» The task: Print exactly the lines that run from the first line of the material to the line containing "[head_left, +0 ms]", both ends included, and skip the pictures.

» Dataset excerpt:

=== Begin Enclosure ===

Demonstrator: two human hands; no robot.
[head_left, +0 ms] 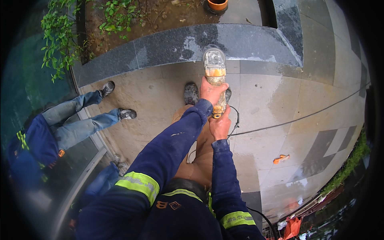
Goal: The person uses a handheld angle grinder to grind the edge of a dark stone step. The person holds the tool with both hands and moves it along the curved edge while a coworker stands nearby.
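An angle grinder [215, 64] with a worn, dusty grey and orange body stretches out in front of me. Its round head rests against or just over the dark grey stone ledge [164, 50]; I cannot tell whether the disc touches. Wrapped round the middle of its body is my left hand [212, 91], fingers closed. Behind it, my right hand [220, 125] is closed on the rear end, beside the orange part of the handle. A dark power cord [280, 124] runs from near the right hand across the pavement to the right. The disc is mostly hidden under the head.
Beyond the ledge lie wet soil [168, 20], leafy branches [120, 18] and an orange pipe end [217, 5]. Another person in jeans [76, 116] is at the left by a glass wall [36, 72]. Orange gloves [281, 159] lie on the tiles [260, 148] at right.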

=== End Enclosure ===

» Result:
Demonstrator: two human hands; no robot.
[head_left, +0 ms] 

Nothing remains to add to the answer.